0

I explain what I have to develop.

Let's say I have to perform a function that is responsible for receiving two matrices, which have the same number of columns but can differ in the number of rows.

In summary, we will have two matrices of vectors with the same dimension but different number N of elements.

I have to calculate the Euclidean distance between each of the vectors that make up my two matrices, and then store it in another matrix that will contain the Euclidean distance between all my vectors.

This is the code I have developed:

def compute_distances(x, y):
    # Dimension:
    N, d = x.shape
    M, d_ = y.shape

    # The dimension should be the same
    if d != d_:
        print "Dimensiones de x e y no coinciden, no puedo calcular las distancias..."
        return None

    # Calculate distance with loops:
    D = np.zeros((N, M))
    i = 0
    j = 0
    for v1 in x:
       for v2 in y:
            if(j != M):
                D[i,j] = math.sqrt(sum([(xi-yi)**2 for xi,yi in zip(v1,v2)]))
            #print "[",i,",",j,"]"
                j = j + 1
            else:
                j = 0
       i = i + 1;

    print D

In this method I am receiving the two matrices to later create a matrix that will have the Euclidean distances between the vectors of my matrices x and y.

The problem is the following, I do not know how, to each one of the calculated Euclidean distance values ​​I have to assign the correct position of the new matrix D that I have generated.

My main function has the following structure:

n = 1000
m = 700
d = 10

x = np.random.randn(n, d)
y = np.random.randn(m, d)

print "x shape =", x.shape
print "y shape =", y.shape

D_bucle = da.compute_distances(x, y)
D_cdist = cdist(x, y)

print np.max(np.abs(D_cdist - D_bucle))

B_cdist calculates the Euclidean distance using efficient methods.
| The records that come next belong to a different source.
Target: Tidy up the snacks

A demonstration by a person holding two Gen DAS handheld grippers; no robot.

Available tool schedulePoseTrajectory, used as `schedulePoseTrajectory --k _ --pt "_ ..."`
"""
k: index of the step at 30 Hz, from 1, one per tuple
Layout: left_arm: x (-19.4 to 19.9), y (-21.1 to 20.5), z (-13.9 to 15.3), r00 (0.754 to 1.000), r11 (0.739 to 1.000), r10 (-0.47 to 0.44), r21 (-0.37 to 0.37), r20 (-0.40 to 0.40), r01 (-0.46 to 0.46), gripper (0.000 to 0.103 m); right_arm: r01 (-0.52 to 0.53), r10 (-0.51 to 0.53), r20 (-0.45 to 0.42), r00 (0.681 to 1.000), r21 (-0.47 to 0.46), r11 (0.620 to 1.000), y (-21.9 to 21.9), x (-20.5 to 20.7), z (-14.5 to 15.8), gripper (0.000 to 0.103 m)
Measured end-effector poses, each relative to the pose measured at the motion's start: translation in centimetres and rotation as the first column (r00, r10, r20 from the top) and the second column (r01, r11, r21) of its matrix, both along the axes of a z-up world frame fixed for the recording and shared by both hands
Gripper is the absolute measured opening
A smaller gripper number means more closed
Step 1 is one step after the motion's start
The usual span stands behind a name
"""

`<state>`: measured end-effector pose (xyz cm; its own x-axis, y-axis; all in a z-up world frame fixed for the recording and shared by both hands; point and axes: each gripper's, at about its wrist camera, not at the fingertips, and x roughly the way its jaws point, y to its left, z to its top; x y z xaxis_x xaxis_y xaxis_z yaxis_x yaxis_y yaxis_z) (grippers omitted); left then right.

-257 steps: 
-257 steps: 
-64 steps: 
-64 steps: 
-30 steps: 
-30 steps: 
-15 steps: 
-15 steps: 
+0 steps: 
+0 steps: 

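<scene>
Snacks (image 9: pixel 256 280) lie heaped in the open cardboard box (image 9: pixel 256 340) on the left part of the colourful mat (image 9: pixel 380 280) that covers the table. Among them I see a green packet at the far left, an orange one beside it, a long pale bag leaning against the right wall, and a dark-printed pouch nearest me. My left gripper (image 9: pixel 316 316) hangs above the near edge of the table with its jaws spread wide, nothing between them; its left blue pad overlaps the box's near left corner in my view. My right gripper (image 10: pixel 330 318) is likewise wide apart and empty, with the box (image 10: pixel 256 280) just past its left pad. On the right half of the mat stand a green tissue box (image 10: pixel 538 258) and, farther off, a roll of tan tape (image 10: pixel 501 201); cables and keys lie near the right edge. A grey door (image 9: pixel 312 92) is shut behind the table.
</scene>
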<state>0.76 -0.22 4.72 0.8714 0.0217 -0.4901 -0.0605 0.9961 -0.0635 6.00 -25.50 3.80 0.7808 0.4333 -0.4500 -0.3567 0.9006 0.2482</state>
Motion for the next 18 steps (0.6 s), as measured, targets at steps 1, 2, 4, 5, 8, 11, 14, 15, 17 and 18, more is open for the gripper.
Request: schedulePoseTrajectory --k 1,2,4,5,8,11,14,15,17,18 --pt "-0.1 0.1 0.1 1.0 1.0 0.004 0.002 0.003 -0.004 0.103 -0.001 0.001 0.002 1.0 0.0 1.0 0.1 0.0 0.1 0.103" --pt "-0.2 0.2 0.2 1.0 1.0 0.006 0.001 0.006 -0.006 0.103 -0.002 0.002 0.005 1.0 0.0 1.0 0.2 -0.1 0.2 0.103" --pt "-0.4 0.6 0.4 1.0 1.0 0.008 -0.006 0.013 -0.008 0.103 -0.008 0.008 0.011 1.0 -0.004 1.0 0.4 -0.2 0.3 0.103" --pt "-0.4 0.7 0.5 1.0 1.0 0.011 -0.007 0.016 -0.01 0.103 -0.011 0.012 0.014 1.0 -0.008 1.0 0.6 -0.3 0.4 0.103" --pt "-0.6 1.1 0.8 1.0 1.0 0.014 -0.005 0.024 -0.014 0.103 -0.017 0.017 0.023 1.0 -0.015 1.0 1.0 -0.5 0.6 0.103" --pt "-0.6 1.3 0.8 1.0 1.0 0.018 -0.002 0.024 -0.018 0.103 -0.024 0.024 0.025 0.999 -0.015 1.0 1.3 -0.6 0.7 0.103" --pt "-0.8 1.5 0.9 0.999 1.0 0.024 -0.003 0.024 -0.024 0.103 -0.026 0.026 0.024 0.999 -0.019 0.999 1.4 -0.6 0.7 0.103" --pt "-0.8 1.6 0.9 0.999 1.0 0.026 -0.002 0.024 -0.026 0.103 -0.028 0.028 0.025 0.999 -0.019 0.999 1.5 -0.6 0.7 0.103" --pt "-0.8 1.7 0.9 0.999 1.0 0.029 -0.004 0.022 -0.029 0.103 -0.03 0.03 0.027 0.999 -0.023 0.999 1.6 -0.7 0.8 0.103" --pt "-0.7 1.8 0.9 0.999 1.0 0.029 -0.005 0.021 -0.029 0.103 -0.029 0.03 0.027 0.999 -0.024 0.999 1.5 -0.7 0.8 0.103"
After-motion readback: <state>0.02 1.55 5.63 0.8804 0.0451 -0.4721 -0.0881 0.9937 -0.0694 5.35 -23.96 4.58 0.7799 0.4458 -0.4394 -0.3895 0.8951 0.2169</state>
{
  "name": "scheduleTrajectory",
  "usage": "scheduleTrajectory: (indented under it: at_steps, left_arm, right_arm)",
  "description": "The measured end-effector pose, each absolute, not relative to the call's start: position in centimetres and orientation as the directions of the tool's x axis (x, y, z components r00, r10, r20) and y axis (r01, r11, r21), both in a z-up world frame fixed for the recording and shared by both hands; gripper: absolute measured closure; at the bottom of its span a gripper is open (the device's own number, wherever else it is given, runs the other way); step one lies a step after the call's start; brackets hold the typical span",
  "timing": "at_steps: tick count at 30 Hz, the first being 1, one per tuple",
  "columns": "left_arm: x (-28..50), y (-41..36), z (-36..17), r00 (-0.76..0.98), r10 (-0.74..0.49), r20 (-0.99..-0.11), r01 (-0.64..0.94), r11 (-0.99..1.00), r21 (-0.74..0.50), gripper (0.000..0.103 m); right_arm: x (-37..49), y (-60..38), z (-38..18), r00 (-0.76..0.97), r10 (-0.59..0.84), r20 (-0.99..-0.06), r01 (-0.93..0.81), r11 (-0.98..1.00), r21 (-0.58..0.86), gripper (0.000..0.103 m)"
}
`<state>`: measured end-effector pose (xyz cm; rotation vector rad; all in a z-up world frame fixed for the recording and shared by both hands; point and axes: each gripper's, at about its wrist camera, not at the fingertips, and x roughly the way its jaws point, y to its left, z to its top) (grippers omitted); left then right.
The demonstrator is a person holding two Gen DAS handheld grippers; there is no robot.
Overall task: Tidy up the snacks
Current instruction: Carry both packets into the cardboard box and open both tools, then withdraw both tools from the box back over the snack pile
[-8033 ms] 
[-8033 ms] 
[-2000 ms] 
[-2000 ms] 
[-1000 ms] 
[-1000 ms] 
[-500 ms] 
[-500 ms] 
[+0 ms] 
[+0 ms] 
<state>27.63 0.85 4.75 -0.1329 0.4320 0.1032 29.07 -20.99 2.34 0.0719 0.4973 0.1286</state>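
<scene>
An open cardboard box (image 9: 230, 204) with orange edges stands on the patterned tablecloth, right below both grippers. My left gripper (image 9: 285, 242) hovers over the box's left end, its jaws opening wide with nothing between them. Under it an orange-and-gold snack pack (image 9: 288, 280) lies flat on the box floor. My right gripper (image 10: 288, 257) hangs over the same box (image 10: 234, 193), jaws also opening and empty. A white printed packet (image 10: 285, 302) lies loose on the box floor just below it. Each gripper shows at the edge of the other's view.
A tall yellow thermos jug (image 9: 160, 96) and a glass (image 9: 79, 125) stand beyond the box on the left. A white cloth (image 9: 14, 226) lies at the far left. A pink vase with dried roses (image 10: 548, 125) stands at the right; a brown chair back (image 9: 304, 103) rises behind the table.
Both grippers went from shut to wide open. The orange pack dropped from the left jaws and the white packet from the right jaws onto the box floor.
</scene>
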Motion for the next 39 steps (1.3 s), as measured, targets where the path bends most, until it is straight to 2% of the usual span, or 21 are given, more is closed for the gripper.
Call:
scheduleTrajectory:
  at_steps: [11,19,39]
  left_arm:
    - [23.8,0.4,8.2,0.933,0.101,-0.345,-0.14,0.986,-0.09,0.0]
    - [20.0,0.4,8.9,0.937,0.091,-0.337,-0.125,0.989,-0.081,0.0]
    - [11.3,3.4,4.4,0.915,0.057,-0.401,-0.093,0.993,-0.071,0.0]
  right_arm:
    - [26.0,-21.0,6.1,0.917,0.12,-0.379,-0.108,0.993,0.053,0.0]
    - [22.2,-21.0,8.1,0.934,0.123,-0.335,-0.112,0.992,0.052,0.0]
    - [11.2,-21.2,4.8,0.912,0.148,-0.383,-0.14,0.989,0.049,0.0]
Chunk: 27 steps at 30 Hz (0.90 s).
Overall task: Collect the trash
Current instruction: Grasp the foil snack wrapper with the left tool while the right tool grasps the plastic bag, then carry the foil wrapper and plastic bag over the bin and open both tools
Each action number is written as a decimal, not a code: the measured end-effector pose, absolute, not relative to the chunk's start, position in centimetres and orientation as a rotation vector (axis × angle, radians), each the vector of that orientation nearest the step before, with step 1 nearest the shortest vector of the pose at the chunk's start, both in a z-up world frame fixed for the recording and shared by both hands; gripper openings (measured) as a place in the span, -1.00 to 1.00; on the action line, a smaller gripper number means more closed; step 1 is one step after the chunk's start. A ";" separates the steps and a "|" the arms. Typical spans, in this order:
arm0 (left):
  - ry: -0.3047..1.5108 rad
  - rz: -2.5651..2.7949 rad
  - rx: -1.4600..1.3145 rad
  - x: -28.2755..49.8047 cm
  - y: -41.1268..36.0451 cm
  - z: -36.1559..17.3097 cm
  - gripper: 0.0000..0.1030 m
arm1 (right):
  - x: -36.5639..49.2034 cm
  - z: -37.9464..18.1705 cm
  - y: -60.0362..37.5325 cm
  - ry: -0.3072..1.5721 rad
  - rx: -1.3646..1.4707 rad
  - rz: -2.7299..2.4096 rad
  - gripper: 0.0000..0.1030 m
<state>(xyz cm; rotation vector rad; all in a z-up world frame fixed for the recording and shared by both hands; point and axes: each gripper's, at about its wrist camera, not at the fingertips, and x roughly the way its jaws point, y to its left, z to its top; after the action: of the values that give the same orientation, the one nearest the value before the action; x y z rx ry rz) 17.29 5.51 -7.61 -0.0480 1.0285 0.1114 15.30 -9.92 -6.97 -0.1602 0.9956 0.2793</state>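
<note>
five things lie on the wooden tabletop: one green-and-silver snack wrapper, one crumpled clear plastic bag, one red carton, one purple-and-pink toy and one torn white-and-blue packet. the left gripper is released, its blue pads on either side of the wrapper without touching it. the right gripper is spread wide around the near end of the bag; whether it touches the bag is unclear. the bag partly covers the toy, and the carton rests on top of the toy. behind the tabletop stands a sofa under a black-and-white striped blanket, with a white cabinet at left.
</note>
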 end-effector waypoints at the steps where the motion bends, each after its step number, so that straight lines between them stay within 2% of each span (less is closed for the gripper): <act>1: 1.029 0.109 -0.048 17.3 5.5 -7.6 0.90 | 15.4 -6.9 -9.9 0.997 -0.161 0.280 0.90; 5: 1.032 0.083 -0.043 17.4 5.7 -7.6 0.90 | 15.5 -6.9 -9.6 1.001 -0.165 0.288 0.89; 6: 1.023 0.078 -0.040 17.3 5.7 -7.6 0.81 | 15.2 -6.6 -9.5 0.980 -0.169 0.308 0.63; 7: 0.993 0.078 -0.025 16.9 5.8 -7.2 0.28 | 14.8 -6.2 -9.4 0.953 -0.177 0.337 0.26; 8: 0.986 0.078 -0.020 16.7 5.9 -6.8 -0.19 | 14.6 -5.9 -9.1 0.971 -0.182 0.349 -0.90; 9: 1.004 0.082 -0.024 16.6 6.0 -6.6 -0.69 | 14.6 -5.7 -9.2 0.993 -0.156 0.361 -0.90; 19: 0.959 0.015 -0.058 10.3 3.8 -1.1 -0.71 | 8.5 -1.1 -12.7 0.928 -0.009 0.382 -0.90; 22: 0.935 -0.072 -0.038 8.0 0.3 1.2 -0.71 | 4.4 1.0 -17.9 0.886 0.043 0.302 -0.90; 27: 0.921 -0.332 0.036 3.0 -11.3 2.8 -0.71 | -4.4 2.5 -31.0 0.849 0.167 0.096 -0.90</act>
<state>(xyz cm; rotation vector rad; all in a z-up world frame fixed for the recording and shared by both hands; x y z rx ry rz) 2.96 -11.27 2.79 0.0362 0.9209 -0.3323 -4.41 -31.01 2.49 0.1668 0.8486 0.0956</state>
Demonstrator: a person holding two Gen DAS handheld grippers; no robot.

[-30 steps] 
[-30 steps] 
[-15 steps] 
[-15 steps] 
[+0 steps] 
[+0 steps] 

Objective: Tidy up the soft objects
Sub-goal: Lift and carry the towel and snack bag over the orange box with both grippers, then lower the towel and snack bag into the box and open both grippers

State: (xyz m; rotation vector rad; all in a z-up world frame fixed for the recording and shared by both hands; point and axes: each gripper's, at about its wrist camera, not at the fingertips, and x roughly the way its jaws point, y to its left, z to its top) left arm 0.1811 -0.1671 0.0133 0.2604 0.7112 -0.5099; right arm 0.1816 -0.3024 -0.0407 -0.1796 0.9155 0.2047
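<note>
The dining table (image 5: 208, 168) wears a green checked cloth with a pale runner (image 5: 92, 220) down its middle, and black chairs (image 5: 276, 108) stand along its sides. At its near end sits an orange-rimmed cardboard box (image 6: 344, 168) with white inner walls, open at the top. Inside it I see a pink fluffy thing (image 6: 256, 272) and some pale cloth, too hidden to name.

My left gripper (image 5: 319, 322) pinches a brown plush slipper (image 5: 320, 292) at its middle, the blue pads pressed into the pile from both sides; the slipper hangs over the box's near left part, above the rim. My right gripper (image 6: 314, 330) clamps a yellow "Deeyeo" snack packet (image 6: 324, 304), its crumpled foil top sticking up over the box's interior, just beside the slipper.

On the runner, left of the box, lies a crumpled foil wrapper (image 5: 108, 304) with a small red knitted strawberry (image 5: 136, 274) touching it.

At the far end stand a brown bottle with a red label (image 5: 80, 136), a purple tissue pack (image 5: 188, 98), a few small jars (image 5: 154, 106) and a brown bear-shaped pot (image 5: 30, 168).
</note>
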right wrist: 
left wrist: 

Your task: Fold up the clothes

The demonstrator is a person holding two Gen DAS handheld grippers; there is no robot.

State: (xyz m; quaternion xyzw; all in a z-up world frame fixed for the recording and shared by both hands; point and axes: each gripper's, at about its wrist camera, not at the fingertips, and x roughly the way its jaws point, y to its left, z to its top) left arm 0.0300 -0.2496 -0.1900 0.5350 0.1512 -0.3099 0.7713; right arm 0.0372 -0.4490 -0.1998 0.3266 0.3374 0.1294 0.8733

It has to have the same result as D_bucle that calculates the same as the other but with non efficient code, but I'm not getting what the result should be.

I think it's when I create my Euclidean matrix D that is not doing it correctly, then the calculations are incorrect.

Updated!!! I just updated my solution, my problem is that firstly I didnt know how to asign to the D Matrix my correct euclidean vector result for each pair of vectors, Now I khow how to asign it but now my problem is that only the first line from D Matrix is having a correct result in comparison with cdist function

fiticida
  • 664
  • 1
  • 10
  • 24
  • Slight off-topic, but I suggest you use [`math.hypot()`](https://docs.python.org/3/library/math.html#math.hypot) to compute the distance values. – martineau Nov 28 '17 at 00:16
  • You are calculating `n` x `m` distances? – wwii Nov 28 '17 at 00:19
  • [Numpy Broadcast to perform euclidean distance vectorized](https://stackoverflow.com/q/27948363/2823755) – wwii Nov 28 '17 at 01:01

1 Answers1

0

not fully understanding what you're asking, but I do see one problem which may explain your results:

for v1 in x:
  for v2 in y:
    D = math.sqrt(sum([(xi-yi)**2 for xi,yi in zip(v1,v2)]))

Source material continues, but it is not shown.